Si Italo Calvino confiesa su admiración, deuda y hasta envidia, Milan Kundera tuvo que ir un paso más allá: en vez de solamente escribir sobre Denis Diderot, se vio compelido a reescribir Jacques el fatalista, pero no como narrativa, sino para las tablas y la escena. Y es que no queda sino imaginar el dilema para un narrador contemporáneo cuando de pronto se topa con ese Diderot desparpajado y dueño de todos los recursos que hubieran inventado Cervantes o Lawrence Sterne; por ejemplo, interpelar al lector y poner palabras en su boca sin dejarlo protestar.
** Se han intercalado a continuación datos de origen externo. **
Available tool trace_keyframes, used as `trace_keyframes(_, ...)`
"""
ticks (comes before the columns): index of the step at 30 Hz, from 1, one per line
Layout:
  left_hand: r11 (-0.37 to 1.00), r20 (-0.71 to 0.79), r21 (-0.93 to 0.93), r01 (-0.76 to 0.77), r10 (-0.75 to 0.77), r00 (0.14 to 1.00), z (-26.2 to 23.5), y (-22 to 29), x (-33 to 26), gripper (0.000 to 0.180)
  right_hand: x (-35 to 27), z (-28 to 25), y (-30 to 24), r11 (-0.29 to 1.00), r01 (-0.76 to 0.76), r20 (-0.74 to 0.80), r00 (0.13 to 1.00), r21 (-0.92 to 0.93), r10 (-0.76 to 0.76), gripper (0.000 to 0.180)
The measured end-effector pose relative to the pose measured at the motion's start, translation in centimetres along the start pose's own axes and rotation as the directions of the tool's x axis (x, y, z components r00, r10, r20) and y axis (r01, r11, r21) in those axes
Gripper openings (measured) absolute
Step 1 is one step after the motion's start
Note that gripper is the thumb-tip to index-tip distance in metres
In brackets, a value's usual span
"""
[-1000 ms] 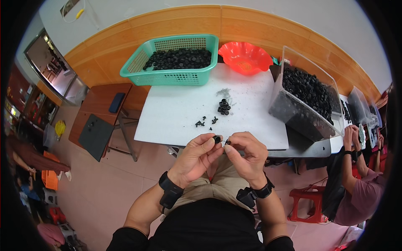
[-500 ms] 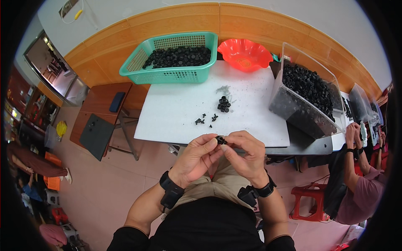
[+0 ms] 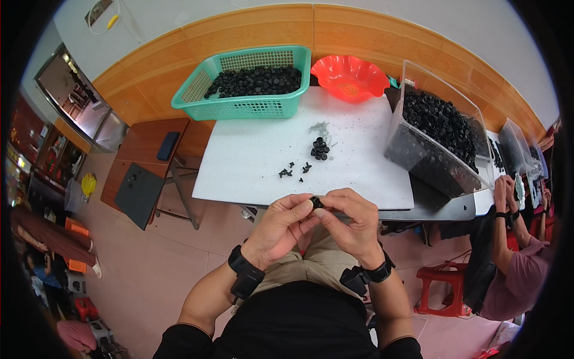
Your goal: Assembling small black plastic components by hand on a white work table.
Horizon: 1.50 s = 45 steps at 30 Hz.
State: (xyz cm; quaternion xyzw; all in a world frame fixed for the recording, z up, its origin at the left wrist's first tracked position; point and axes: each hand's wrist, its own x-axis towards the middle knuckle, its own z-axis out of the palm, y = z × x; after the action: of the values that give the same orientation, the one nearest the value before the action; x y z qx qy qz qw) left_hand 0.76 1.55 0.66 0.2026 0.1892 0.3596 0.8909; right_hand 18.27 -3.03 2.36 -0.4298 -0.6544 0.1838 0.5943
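A small black plastic part (image 3: pixel 316 202) is pinched between my two hands, just off the near edge of the white table top (image 3: pixel 251 149). My left hand (image 3: pixel 283 222) grips it between thumb and fingertips. From the other side, my right hand (image 3: pixel 351 220) presses on it with thumb and forefinger. Fingertips hide much of the part. Beyond my hands lies a cluster of black caps (image 3: pixel 320 148). Smaller black pieces (image 3: pixel 286 173) are scattered to its left, near a patch of clear bits (image 3: pixel 320 128).
A green basket (image 3: pixel 239 109) of black parts stands at the back left, beside a red scalloped bowl (image 3: pixel 350 78). At right is a clear bin (image 3: pixel 418 158) heaped with black pieces. A brown folding table (image 3: pixel 128 152) stands left. Another person (image 3: pixel 508 263) works at right.
My fingers have shifted slightly around the black part, and it appears turned a little. The things on the table stay put.
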Motion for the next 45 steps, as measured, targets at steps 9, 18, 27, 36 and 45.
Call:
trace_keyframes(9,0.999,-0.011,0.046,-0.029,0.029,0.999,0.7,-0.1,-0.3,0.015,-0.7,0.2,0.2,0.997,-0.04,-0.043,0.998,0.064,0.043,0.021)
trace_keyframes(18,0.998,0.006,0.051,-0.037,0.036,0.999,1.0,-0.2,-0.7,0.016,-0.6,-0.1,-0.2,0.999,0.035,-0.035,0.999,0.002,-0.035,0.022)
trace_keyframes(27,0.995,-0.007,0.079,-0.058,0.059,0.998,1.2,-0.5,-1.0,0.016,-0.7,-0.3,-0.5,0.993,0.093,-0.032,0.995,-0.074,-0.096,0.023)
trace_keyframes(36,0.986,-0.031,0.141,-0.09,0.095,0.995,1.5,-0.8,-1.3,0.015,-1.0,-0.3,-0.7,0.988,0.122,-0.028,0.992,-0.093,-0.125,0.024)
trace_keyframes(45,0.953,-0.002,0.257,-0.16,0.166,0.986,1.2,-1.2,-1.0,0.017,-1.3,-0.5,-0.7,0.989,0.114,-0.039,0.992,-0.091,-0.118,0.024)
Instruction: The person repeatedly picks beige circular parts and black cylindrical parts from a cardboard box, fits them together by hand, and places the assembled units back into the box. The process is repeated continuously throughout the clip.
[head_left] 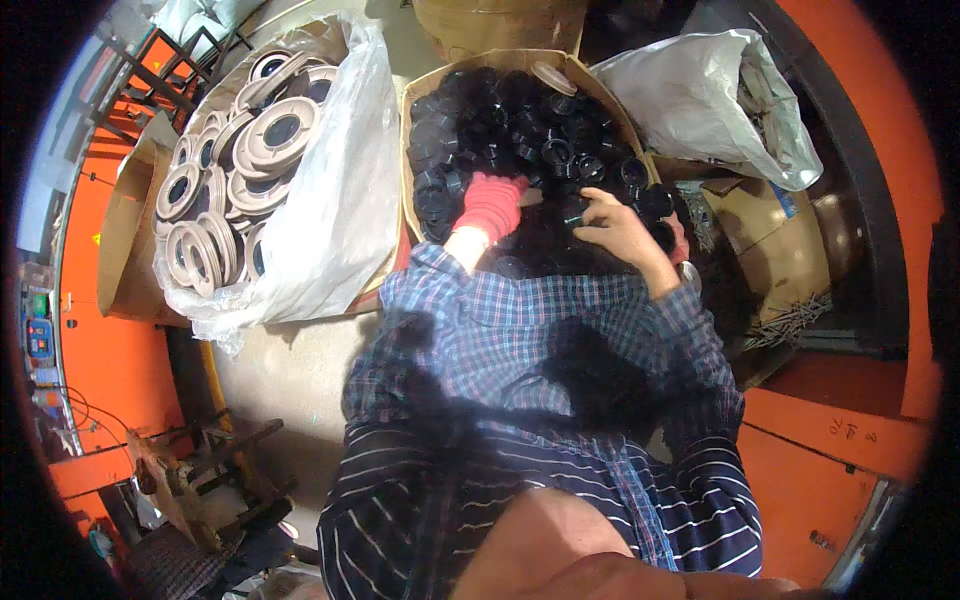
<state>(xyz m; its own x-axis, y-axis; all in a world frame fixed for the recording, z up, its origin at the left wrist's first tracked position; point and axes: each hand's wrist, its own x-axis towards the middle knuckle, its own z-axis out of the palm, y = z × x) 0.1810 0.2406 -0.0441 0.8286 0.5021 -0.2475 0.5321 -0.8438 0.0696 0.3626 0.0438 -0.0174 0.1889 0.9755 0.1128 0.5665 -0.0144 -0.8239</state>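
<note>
My left hand [489, 207], in a red knitted glove, is closed at the near middle of a cardboard box [407, 150] full of black round plastic caps [556, 151]. A small greyish-tan piece [531, 197] shows at its fingertips; I cannot make out what it is. To its right, my bare right hand [620, 232] has its thumb and forefinger on either side of a black cap [574, 213]. The other fingers of that hand are partly hidden. One beige disc [553, 78] lies on the caps at the far edge.
On the left stands a carton [130, 235] lined with a white plastic bag [345, 190], holding several beige ring-shaped discs [278, 135]. A white sack [690, 100] sits at the right, above a carton [770, 230] and a heap of screws or nails [790, 322]. Orange panels [125, 370] flank the space.
</note>
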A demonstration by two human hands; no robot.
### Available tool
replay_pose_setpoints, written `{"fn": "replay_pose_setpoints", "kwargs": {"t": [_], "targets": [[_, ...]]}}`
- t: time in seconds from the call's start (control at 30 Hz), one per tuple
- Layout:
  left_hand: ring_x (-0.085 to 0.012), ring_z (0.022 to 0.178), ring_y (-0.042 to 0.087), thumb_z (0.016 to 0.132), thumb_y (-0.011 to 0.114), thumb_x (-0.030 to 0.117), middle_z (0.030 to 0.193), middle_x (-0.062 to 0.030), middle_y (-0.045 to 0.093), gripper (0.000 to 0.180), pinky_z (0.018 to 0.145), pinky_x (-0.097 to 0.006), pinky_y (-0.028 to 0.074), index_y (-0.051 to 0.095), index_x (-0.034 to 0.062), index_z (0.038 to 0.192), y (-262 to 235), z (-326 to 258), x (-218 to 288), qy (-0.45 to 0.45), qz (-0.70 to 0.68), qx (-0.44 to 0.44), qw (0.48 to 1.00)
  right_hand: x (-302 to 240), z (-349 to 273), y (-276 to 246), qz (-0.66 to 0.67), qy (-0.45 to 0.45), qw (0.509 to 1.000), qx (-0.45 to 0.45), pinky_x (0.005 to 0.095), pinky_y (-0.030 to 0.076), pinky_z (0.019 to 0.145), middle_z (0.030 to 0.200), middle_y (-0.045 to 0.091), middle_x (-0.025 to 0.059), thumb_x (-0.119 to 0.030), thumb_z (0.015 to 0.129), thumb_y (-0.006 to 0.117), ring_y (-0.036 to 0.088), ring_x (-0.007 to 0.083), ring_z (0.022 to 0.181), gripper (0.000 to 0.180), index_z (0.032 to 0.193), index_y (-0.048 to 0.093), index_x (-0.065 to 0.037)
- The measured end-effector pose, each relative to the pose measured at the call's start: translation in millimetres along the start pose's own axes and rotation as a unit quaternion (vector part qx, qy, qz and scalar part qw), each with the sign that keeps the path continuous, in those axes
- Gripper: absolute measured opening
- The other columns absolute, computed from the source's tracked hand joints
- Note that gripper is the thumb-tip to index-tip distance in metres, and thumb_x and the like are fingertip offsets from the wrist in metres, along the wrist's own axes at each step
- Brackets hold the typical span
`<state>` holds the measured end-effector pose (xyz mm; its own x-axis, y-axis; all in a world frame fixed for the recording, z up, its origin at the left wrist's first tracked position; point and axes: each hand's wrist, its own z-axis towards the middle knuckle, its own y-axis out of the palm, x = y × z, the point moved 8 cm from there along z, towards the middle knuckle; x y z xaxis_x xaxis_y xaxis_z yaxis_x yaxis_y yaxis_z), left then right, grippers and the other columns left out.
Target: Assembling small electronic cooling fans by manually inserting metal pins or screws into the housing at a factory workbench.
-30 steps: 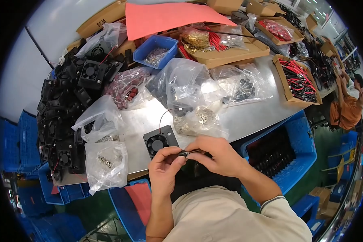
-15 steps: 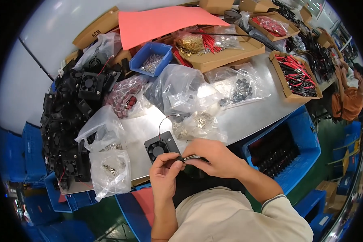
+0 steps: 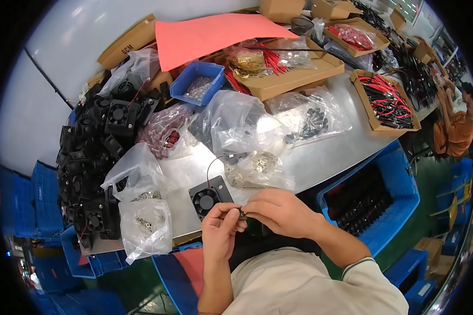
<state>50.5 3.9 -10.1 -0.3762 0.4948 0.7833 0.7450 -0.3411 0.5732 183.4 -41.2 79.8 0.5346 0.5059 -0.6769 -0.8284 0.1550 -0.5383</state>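
At the near edge of the table my left hand [image 3: 222, 227] pinches a small dark part [image 3: 242, 212] between thumb and index finger. The fingertips of my right hand [image 3: 279, 211] close on the same part from the right, hiding most of it, so its exact kind does not show. Just beyond my left hand, a black cooling fan [image 3: 205, 199] lies on the metal table [image 3: 184, 173], its thin lead curving up to a small white connector [image 3: 230, 156]. A clear bag of small metal rings [image 3: 260, 167] lies close beyond my right hand.
Black fans [image 3: 86, 168] are heaped at the left, beside clear bags of hardware [image 3: 144, 223]. A blue bin of small metal pieces [image 3: 219, 93] and a cardboard tray [image 3: 305, 79] stand farther back. At right are a box of red-black cables [image 3: 363, 107] and a blue crate [image 3: 404, 197].
My right fingers have drawn in and curled closer around the small part; the silvery sliver seen between them earlier no longer shows. The view has shifted slightly.
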Motion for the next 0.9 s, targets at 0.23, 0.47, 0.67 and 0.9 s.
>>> {"fn": "replay_pose_setpoints", "kwargs": {"t": [0.23,0.47,0.67,0.9], "targets": [[-0.0122,0.074,0.065,0.094,0.061,0.003,0.089,-0.0076,0.067,0.014,0.066,-0.023,0.052,0.062,-0.0008,0.108,2,-4,0,0.017,0.032,0.038,0.999,7,-1,0,0.043,0.037,0.998,0.014,0.0365,0.052,0.07,0.093,0.065,0.0125,0.0,0.081,0.071,0.064,0.0309,0.081,0.022,0.102,0.066,-0.003],[-0.0131,0.076,0.064,0.092,0.063,0.0,0.092,-0.0081,0.067,0.017,0.068,-0.023,0.052,0.063,-0.0018,0.109,9,1,-1,0.03,0.074,0.015,0.997,9,-4,-5,0.032,0.063,0.998,0.005,0.0356,0.052,0.07,0.093,0.065,0.0121,0.002,0.079,0.072,0.064,0.0315,0.081,0.022,0.1,0.066,-0.002],[-0.0125,0.077,0.063,0.091,0.064,0.001,0.091,-0.0064,0.066,0.018,0.068,-0.023,0.051,0.063,-0.002,0.108,12,1,8,0.066,0.055,-0.002,0.996,15,20,-28,0.069,0.154,0.985,-0.033,0.03,0.051,0.071,0.09,0.069,0.0105,0.002,0.08,0.07,0.065,0.0198,0.079,0.018,0.098,0.067,0.001],[-0.0118,0.077,0.063,0.091,0.064,0.002,0.088,-0.0055,0.065,0.017,0.067,-0.024,0.051,0.064,0.0002,0.108,-5,-25,11,0.045,0.034,-0.008,0.998,102,113,-37,-0.158,0.11,0.968,-0.162,0.0348,0.05,0.088,0.108,0.069,0.0154,0.007,0.08,0.058,0.064,0.0332,0.102,0.032,0.111,0.066,-0.001]]}}
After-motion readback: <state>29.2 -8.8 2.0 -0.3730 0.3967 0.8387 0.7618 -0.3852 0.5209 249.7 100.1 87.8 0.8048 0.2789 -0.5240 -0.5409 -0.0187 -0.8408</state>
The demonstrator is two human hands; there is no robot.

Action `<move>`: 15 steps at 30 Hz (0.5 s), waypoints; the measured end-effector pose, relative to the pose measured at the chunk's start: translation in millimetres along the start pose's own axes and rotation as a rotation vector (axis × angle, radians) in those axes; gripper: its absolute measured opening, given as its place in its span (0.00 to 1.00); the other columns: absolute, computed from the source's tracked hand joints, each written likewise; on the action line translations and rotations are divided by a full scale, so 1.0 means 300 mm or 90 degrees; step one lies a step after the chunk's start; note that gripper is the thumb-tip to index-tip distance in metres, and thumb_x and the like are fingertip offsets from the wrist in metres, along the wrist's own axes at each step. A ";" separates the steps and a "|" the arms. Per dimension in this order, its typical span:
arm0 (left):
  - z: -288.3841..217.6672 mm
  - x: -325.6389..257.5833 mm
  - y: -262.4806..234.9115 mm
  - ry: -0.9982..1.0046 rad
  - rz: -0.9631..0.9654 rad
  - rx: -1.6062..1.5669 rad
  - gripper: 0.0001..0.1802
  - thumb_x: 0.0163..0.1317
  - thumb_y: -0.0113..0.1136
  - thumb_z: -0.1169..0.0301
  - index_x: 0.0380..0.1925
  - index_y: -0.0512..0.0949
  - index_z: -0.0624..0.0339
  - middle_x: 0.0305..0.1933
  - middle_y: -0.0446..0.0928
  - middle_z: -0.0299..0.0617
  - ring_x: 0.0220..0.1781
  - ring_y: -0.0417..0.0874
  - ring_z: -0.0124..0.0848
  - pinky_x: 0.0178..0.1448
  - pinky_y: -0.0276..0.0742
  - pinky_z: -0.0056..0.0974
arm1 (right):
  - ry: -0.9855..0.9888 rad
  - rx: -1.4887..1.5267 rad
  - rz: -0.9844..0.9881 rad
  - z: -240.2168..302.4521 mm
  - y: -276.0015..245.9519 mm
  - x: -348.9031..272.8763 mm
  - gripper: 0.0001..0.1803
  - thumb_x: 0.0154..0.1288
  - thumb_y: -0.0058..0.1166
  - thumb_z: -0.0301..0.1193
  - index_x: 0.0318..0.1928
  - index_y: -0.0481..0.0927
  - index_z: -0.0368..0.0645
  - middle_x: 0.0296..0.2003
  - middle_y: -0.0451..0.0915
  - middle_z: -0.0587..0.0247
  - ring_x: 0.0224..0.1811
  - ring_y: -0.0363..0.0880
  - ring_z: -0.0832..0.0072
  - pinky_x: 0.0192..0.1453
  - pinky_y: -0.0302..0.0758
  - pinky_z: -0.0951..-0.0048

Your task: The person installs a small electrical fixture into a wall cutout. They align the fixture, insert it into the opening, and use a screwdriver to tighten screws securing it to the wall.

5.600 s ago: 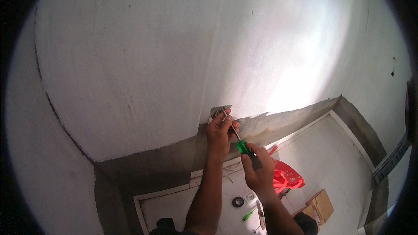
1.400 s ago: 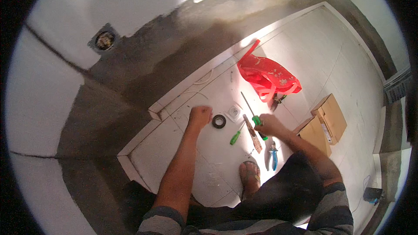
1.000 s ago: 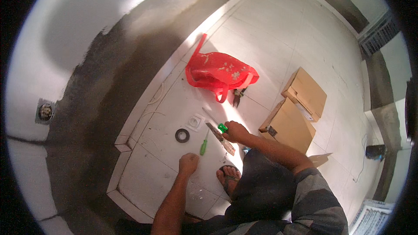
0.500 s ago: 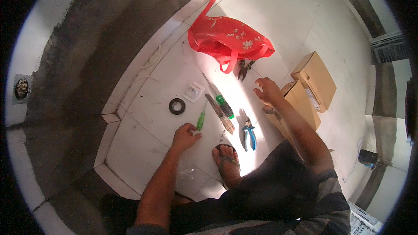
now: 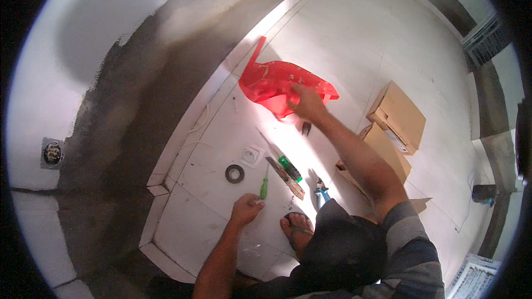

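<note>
My right hand [image 5: 308,104] is at the mouth of a red cloth bag [image 5: 271,77] with pale stains. Its thumb and forefinger are apart over the bag, and I see nothing held. My left hand [image 5: 246,209] is low, beside the handle of a small green screwdriver [image 5: 264,189]. Its fingers are curled together; a tiny pale spot shows at the fingertips, too small to name. Nearby lie a larger green-and-black screwdriver [image 5: 290,169], a worn flat strip [image 5: 285,178], a black tape roll [image 5: 234,174], a white socket plate [image 5: 252,155] and blue-handled pliers [image 5: 321,192], partly hidden by my knee.
Cardboard boxes [image 5: 397,116] stand on the tiled floor to the right. A dark tool [image 5: 306,128] pokes out below the bag. Thin white cables [image 5: 198,143] come from the left wall's base. An open wall box [image 5: 53,154] is at far left; my sandalled foot [image 5: 297,228] is below the tools.
My right hand has gone from beside the boxes up and left to the red bag. The left hand stays near the small screwdriver. The whole view has shifted.
</note>
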State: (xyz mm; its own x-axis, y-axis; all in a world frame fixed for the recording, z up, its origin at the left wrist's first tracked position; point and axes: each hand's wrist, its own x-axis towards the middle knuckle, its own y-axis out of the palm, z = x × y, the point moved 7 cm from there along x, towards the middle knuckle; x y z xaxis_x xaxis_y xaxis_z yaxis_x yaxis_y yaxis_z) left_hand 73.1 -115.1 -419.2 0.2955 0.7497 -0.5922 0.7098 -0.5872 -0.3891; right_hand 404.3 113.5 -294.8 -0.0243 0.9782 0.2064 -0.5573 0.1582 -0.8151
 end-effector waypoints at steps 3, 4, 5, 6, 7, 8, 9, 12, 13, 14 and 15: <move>-0.002 0.003 -0.015 0.012 -0.023 0.032 0.23 0.58 0.73 0.59 0.48 0.81 0.62 0.41 0.85 0.49 0.42 0.87 0.42 0.49 0.82 0.43 | -0.093 0.091 -0.190 0.180 -0.222 0.090 0.30 0.62 0.66 0.35 0.64 0.76 0.44 0.49 0.83 0.40 0.53 0.83 0.49 0.60 0.79 0.58; -0.017 0.006 -0.016 0.026 -0.026 0.050 0.23 0.58 0.73 0.59 0.48 0.81 0.62 0.41 0.85 0.49 0.42 0.87 0.42 0.49 0.82 0.43 | -0.105 0.086 -0.250 0.223 -0.273 0.104 0.27 0.62 0.66 0.34 0.62 0.78 0.42 0.49 0.83 0.41 0.52 0.84 0.50 0.59 0.80 0.58; -0.020 0.002 -0.016 0.014 -0.020 0.047 0.23 0.58 0.73 0.59 0.48 0.81 0.62 0.41 0.85 0.50 0.43 0.87 0.42 0.50 0.81 0.43 | -0.094 0.097 -0.259 0.238 -0.297 0.091 0.25 0.63 0.65 0.33 0.60 0.79 0.42 0.48 0.83 0.43 0.51 0.84 0.52 0.57 0.80 0.59; -0.026 0.002 -0.020 0.004 -0.017 0.043 0.23 0.58 0.73 0.59 0.48 0.81 0.62 0.42 0.85 0.50 0.44 0.87 0.42 0.51 0.81 0.43 | -0.088 0.111 -0.266 0.256 -0.315 0.087 0.23 0.63 0.65 0.32 0.58 0.80 0.41 0.47 0.84 0.44 0.49 0.85 0.54 0.55 0.81 0.61; -0.032 -0.002 -0.021 -0.006 -0.013 0.040 0.23 0.58 0.73 0.59 0.49 0.81 0.62 0.42 0.85 0.50 0.45 0.87 0.42 0.52 0.81 0.43 | -0.058 0.141 -0.223 0.260 -0.312 0.048 0.21 0.64 0.65 0.31 0.56 0.81 0.40 0.46 0.84 0.46 0.47 0.86 0.57 0.53 0.82 0.63; -0.028 0.004 -0.019 -0.009 -0.007 0.045 0.23 0.58 0.73 0.60 0.49 0.81 0.62 0.42 0.85 0.50 0.45 0.87 0.42 0.52 0.81 0.43 | -0.029 0.169 -0.185 0.260 -0.309 0.008 0.19 0.65 0.64 0.30 0.55 0.82 0.39 0.44 0.84 0.48 0.45 0.86 0.60 0.50 0.83 0.64; -0.016 0.009 -0.015 -0.013 -0.004 0.049 0.23 0.58 0.73 0.60 0.49 0.81 0.62 0.43 0.85 0.51 0.45 0.87 0.42 0.53 0.81 0.43 | -0.114 0.150 -0.231 0.250 -0.281 -0.053 0.13 0.67 0.63 0.29 0.49 0.83 0.38 0.38 0.83 0.55 0.38 0.84 0.69 0.41 0.82 0.70; -0.036 0.020 -0.017 0.024 -0.008 0.037 0.23 0.58 0.73 0.60 0.49 0.81 0.62 0.43 0.85 0.51 0.45 0.87 0.42 0.53 0.81 0.44 | -0.014 0.183 -0.186 0.187 -0.207 -0.215 0.10 0.67 0.62 0.28 0.45 0.81 0.38 0.36 0.83 0.54 0.35 0.83 0.69 0.39 0.79 0.68; -0.052 0.020 -0.010 0.046 -0.002 0.031 0.23 0.58 0.73 0.60 0.49 0.82 0.62 0.43 0.85 0.51 0.45 0.87 0.42 0.53 0.81 0.45 | 0.047 0.204 -0.194 0.143 -0.169 -0.259 0.10 0.66 0.61 0.28 0.45 0.81 0.38 0.37 0.83 0.52 0.35 0.83 0.66 0.40 0.80 0.63; -0.016 0.025 -0.004 0.042 -0.009 0.038 0.23 0.57 0.73 0.61 0.48 0.82 0.62 0.42 0.85 0.49 0.44 0.87 0.40 0.52 0.81 0.43 | 0.103 0.220 -0.205 0.098 -0.144 -0.299 0.11 0.65 0.61 0.28 0.46 0.80 0.39 0.38 0.84 0.49 0.35 0.84 0.63 0.42 0.80 0.58; 0.024 0.038 0.006 0.046 -0.005 0.045 0.22 0.57 0.74 0.62 0.48 0.82 0.62 0.41 0.85 0.47 0.43 0.86 0.37 0.51 0.82 0.42 | 0.156 0.259 -0.122 0.066 -0.089 -0.319 0.14 0.68 0.59 0.32 0.51 0.78 0.40 0.38 0.84 0.52 0.35 0.83 0.64 0.41 0.80 0.60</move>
State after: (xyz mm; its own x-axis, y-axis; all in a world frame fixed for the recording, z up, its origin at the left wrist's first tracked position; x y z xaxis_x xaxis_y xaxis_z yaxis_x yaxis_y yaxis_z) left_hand 73.3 -109.9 -431.7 0.3367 0.7733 -0.5373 0.6661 -0.5989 -0.4446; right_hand 404.9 12.9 -282.1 0.2781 0.9474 0.1584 -0.8120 0.3200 -0.4882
Y Diderot ni siquiera vio publicadas sus novelas. Lo habían metido a la cárcel en 1748, por su Carta sobre los ciegos, y fue liberado en unos pocos meses, pero bajo amenaza: no podía publicar nada personal ni acerca de filosofía; solamente asuntos estrictamente científicos. El único autor ilustrado que entiende al lector y puede jugar con él como si su lectura le perteneciera era justo aquél que no podía publicar su obra... Más sorprendente: ese lector que hace aparecer tanto en Jacques el fatalista como en Esto no es un cuento funciona mejor en los siguientes siglos que en el suyo propio. El público parisino del siglo XVIII es un acertijo extraño en la historia: acechante, suspicaz, a la caza de toda creatividad que no cumpla todas las reglas, escritas o supuestas, para caerle encima a mordiscos; públicos que esperan sorprenderse pero gruñen a toda violación de sus reglas y denuncian como falta o vileza toda osadía del autor que no obedezca. Reacciona ahí y ahí regaña, muy airado, porque de eso sabe y entiende. Señalar el mal y error en el otro, sobre todo si es un autor importante, le produce un goce sustancial: al mismo tiempo ejerce su superioridad moral y cultural. No tiene nada de extraño que la poesía y la narrativa de la Ilustración resultaran tan pobres en comparación con los periodos anterior y siguiente: la buena educación estaba atrapada en la resolana del iluminismo.
Que Diderot tuviera prohibido publicar casi todo, excepto ciencia, le ahorró los engorros de lidiar con la censura doble: por un lado, el Estado; por el otro, un público como jauría de erinias. Algo como lo que hoy vuelve a suceder, que no hay quien publique en medios tradicionales, o en redes, sin hallarse en algún punto intimidado por las mismas erinias de la corrección política. Curiosamente, las transgresiones de Diderot son la imagen invertida de las actuales. Para escándalo de sus contemporáneos, ignoró diferencias entre los sexos, las razas, las clases y las religiones; exhibió ateos supersticiosos y religiosos ateos; era demócrata, tomaba perfectamente en serio a los ciegos, los sordos, los locos... y los hallaba igualmente risibles, igualmente libres, limitados y mortales.
Incapaz de obedecer las diferencias sociales, siempre fue un parvenu al que le importaban un cuerno la jerarquía y los prejuicios morales. Al grado de que Catalina la Grande –quien lo salvó de la pobreza, comprándole su biblioteca y contratándolo como bibliotecario y custodio– tuvo que interponer una mesa que la separara de Diderot porque en los encuentros anteriores, ella llevaba la peor parte: conforme la conversación daba en entusiasmo, Diderot comenzaba por golpearle suavemente las rodillas, pero luego le palmeaba los muslos hasta hacerle moretones –según cuenta Andrew Curran, Diderot and the Art of Thinking Freely, que debiera traducirse al español, luego de que algún editor repare la ausencia, al menos, de las tres novelas: La religiosa, El sobrino de Rameau y Jacques el fatalista. Ya hubo una excelente edición, con traducciones de Félix de Azúa y prólogo de Pierre Chartier, en Alfaguara, por allá de 1979. Poner en circulación de nuevo esas novelas sería agua fresca para una sed apremiante.
Entre sus contemporáneos se cocinaba una abrasiva rispidez entre clases. Ya no era la risa de Molière sino algo más oscuro y torvo, como en Beaumarchais, u ominoso, como en Rousseau. Toda aquella literatura parecía advertir, todavía con sonrisas, una incomprensión que derivaría en odios y cadáveres. En cambio, si Diderot hubiera circulado, quizá los revolucionarios y los luchadores sociales del siglo siguiente habrían comprendido el punto central de las relaciones entre amo y siervo, entre pobres, clasemedieros y aristócratas: no son sino accidentes que pueden cambiar. ¿Lo más sorprendente? Marx, que tenía una idea casi esencialista de las clases sociales, dijo que Diderot era su autor favorito.